### AIM OF THE EXERCISE
Check each line of the entries below for the string "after" and state how many lines have it, with no other text.

### SOURCE MATERIAL

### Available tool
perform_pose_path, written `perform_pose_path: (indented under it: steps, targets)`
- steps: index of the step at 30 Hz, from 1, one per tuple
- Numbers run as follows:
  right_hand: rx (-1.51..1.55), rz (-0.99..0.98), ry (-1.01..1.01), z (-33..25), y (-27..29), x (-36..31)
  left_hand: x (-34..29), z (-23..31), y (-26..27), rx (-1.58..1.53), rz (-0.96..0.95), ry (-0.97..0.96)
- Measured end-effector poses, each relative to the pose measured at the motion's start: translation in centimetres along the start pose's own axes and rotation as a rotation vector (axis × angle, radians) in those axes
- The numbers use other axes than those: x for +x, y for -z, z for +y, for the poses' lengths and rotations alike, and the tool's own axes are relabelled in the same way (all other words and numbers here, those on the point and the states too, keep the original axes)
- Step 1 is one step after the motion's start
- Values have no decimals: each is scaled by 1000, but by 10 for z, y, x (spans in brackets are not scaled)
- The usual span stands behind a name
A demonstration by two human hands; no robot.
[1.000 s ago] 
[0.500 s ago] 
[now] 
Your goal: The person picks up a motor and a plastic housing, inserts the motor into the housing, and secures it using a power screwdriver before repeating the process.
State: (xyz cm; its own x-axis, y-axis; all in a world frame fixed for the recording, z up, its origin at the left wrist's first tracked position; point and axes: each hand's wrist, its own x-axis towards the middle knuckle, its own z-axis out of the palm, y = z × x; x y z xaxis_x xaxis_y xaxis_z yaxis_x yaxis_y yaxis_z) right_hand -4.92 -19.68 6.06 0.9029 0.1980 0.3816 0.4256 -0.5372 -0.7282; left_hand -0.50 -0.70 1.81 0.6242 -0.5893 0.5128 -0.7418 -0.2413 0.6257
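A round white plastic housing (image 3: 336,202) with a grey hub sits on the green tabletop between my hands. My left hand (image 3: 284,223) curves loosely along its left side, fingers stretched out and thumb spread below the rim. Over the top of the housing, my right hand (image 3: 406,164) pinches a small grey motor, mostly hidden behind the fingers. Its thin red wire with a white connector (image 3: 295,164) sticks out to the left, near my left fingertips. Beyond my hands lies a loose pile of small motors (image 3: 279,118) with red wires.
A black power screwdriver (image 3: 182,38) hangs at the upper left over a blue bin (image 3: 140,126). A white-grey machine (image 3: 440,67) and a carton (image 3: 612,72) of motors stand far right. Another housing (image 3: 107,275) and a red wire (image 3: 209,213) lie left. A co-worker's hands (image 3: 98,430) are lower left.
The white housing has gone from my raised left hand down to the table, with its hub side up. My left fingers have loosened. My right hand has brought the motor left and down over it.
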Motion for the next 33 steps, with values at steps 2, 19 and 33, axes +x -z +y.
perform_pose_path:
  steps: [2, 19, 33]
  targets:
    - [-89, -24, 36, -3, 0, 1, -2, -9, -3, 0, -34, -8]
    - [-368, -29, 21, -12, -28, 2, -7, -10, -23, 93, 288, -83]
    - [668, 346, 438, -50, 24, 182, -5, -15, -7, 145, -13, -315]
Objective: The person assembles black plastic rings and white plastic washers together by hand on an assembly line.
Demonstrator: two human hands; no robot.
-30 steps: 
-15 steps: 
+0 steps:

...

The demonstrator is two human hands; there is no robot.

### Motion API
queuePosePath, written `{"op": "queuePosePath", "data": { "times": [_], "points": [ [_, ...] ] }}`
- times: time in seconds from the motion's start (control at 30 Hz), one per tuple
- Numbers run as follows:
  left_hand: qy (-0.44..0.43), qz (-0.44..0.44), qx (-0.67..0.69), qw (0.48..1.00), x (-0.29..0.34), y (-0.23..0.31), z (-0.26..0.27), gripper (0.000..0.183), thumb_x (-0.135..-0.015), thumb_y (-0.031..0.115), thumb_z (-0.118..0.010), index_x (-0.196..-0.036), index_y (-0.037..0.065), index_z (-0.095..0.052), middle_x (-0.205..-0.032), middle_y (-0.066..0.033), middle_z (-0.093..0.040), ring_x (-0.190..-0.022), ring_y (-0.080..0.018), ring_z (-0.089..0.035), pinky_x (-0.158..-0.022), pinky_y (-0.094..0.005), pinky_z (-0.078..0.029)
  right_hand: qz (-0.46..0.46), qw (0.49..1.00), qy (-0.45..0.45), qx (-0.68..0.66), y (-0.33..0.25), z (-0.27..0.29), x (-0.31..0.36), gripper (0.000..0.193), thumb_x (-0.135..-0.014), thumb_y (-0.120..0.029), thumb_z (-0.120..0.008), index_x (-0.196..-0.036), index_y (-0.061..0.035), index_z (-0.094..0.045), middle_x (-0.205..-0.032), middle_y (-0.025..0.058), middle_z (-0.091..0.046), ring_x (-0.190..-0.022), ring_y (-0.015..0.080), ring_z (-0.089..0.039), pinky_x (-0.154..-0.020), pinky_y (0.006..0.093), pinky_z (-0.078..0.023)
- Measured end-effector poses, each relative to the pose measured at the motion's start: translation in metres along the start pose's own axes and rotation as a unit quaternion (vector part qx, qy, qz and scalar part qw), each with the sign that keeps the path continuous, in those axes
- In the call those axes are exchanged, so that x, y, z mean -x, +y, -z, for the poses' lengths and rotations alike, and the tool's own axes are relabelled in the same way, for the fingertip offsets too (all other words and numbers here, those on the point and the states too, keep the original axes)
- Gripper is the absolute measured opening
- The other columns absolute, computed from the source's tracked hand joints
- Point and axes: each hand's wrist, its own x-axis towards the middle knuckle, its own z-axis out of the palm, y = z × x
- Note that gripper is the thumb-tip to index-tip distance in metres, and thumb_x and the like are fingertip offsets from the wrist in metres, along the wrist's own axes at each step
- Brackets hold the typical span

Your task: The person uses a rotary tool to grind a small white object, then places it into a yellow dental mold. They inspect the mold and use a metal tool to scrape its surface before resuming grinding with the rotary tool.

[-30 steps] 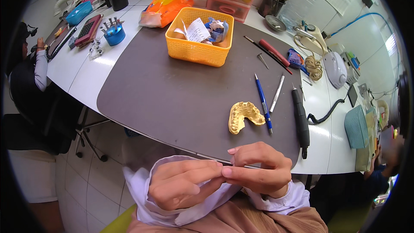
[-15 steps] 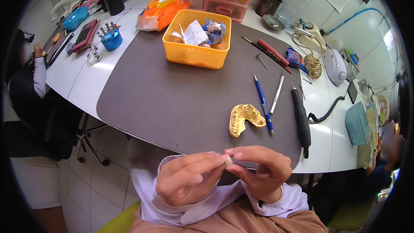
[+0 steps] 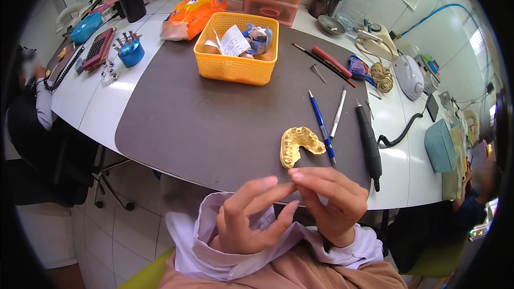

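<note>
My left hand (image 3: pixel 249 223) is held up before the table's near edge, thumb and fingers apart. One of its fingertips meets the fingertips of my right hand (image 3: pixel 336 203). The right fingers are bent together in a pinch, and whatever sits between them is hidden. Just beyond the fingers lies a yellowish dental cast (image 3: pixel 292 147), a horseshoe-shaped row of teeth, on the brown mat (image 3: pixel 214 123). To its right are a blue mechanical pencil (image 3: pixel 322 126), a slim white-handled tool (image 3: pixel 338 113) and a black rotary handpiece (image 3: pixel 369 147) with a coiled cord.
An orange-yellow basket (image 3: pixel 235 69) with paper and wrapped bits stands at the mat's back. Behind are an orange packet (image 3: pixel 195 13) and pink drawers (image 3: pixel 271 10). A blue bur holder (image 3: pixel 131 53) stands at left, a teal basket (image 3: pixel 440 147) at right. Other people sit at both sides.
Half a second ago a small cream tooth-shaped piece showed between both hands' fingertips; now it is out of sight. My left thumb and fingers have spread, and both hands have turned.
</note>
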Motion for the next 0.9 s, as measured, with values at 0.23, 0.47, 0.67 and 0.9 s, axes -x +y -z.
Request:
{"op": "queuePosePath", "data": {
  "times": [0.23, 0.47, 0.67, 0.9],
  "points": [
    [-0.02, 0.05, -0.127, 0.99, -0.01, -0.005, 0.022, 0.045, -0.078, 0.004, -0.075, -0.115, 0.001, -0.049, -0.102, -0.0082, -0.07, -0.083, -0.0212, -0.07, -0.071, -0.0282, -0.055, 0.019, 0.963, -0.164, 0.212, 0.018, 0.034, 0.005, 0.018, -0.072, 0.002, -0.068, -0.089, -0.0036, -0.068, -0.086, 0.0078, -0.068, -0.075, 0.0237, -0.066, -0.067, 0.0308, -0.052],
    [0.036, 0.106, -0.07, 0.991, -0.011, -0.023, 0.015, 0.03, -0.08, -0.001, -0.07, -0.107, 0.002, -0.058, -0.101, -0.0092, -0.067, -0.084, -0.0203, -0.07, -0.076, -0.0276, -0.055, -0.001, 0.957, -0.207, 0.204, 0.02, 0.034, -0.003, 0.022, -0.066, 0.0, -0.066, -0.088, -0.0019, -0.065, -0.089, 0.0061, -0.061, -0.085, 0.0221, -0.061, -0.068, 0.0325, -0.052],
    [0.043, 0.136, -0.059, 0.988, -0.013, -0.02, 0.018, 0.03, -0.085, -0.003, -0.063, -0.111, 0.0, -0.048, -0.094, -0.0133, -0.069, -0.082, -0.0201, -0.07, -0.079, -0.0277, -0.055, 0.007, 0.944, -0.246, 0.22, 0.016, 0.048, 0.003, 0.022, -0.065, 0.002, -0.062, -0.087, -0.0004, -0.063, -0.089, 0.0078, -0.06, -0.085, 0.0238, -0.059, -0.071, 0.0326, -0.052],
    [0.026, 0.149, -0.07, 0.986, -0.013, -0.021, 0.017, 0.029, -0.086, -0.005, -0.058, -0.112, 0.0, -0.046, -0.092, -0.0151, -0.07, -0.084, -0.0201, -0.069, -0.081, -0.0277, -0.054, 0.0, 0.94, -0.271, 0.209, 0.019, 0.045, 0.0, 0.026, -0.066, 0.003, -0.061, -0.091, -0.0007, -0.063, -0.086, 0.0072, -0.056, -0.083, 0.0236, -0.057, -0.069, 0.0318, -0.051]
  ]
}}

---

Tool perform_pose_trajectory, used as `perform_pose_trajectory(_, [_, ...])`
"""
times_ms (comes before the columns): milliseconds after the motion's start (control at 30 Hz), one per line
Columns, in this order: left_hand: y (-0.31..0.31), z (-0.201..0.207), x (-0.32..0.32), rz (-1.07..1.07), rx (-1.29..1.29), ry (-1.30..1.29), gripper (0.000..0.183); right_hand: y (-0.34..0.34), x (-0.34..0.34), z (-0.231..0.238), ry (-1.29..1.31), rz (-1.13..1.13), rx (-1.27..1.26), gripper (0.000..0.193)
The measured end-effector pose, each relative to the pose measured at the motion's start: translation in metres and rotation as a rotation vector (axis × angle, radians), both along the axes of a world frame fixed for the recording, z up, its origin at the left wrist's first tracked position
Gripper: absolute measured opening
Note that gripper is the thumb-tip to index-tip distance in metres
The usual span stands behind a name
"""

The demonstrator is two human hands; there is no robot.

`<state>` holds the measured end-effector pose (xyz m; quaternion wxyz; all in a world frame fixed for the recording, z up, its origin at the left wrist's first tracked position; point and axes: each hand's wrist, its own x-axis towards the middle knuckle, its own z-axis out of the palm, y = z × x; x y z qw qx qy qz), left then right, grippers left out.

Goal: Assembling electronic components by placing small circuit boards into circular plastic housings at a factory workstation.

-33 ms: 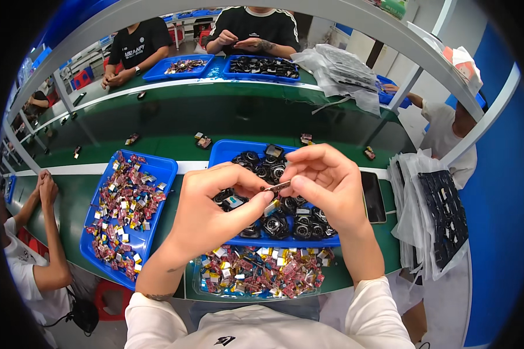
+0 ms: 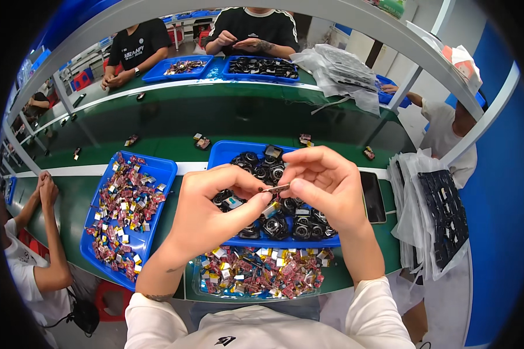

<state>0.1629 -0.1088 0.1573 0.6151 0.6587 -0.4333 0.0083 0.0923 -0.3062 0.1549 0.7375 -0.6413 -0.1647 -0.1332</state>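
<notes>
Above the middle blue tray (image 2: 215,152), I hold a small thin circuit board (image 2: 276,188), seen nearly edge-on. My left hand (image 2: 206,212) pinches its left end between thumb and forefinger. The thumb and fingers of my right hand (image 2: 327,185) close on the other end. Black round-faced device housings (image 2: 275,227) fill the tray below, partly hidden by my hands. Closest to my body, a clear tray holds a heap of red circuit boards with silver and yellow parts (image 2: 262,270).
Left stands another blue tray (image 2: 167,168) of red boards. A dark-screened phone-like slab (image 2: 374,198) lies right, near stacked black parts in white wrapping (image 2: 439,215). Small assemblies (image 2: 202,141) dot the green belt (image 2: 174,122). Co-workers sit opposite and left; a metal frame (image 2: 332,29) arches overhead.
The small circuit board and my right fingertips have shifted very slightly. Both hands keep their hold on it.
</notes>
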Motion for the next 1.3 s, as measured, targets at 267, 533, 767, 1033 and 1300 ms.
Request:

### ANSWER FOR THIS EXERCISE
2